On September 22nd, we boarded a plane in Atlanta and began the fifteen hour flight to Johannesburg, South Africa. For the next three weeks, we experienced what may be the most remarkable travel experience either of us will ever have. We spent the first several days in the Pretoria and Johannesburg area, the highlight being a full-day (close to nine hours) tour of JoBerg, which included visits to the Apartheid Museum, the township of Soweto, Nelson Mandela’s home in Soweto, the Hector Pieterson Memorial near where the Soweto Uprisings of 1976 began, the Constitution Hill prison where Mahatma Gandhi and Mandela were once held, and the Constitutional Court which is now located there.

Male lion in Manyeleti Game Reserve, South Africa. Photo by David B. Coe
Male lion in Manyeleti Game Reserve, South Africa. Photo by David B. Coe

It was a long, difficult day. Our African tour guides were fabulous — knowledgeable, passionate, patient with our questions, brutally honest with their answers. We learned a ton, and came away with a far deeper understanding of the anguish caused by Apartheid, and the continuing legacy of that cruel chapter in South African history.

Our host in Pretoria was a good friend, a Black American who lives there now and is, himself, steeped in South African lore, culture, and history. Our conversations with him that night were illuminating as well.

After Johannesburg, we flew to the Kruger National Park region for six days of photo safari. We stayed in two different game reserves, Manyeleti and Timbavati, which are part of the Greater Kruger area and share open boundaries with the national park, providing additional wilderness. The animals there are completely wild and the game reserves actually tend to have tighter restrictions on what visitors can do and where safari trucks can go. I intend to write in great detail about the safari part of our trip in an upcoming post.
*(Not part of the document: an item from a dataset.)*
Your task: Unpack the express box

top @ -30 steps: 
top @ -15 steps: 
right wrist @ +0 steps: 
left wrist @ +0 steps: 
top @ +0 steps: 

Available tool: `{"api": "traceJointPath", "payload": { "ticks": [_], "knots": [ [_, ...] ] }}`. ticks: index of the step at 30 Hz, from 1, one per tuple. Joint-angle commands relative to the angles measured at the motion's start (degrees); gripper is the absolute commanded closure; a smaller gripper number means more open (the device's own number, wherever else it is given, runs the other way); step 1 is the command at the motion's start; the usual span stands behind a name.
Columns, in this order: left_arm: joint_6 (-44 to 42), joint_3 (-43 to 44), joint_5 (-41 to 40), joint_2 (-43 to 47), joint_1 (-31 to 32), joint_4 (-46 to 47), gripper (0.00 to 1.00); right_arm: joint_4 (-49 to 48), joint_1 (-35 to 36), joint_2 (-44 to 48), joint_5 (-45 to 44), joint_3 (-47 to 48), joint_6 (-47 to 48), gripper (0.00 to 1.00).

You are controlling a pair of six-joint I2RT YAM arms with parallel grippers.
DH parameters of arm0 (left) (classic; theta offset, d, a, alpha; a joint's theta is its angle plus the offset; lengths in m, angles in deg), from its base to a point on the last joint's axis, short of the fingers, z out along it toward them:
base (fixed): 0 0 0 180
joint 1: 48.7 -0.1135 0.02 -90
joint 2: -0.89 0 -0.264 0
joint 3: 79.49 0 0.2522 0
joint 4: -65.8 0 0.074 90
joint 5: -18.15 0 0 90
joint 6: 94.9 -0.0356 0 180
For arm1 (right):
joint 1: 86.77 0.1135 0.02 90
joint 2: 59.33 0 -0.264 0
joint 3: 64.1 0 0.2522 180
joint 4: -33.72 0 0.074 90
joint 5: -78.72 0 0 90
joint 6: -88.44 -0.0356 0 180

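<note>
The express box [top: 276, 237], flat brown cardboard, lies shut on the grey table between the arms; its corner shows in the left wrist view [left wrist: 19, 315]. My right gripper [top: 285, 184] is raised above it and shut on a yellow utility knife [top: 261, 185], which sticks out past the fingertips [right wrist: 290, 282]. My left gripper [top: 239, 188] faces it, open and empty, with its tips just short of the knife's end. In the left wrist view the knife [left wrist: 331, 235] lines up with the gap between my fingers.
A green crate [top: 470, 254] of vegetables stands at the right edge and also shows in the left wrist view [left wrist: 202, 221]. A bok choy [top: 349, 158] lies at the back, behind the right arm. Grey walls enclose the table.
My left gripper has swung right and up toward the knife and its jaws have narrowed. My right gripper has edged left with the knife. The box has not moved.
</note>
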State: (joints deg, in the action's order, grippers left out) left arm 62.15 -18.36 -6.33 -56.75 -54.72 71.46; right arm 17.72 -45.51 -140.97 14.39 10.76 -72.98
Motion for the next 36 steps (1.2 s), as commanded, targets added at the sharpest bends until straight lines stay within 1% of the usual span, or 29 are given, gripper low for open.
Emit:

For now, it is enough to share a photo and tell you that the six days of morning and evening bush drives, twelve drives in all, were some of the most memorable days of my life. I was blown away again and again and again by the animals and birds we saw, and by the expertise of our driver and tracker, who worked so hard to show us SO MUCH cool stuff. Simply incredible.

From the Kruger area, we flew to Cape Town, for another week of sightseeing, wine-tasting, whale watching (yes, we saw Southern Right Whales!!), penguin watching, and general fun. We went down to the Cape of Good Hope, which was spectacular, and ate several terrific meals over the course of this last week away.

We flew home on the 11th/12th of October and drove home from Atlanta.

But wait, there’s more! On October 14th, still jet-lagged, we flew up to New York for what we thought would be the closing for our new home in upstate New York. As it turns out, it wasn’t — scheduling issues. Still we had a nice visit with my brother, sister-in-law, and niece. We flew back home on October 16th. Did more laundry, slept a bit more. And then flew on October 19th to Denver, where we had time with Erin and marked the one-year anniversary of the death of our older daughter, Alex. It was a good visit, hard for all of us, but also easier than it would have been had we remained apart.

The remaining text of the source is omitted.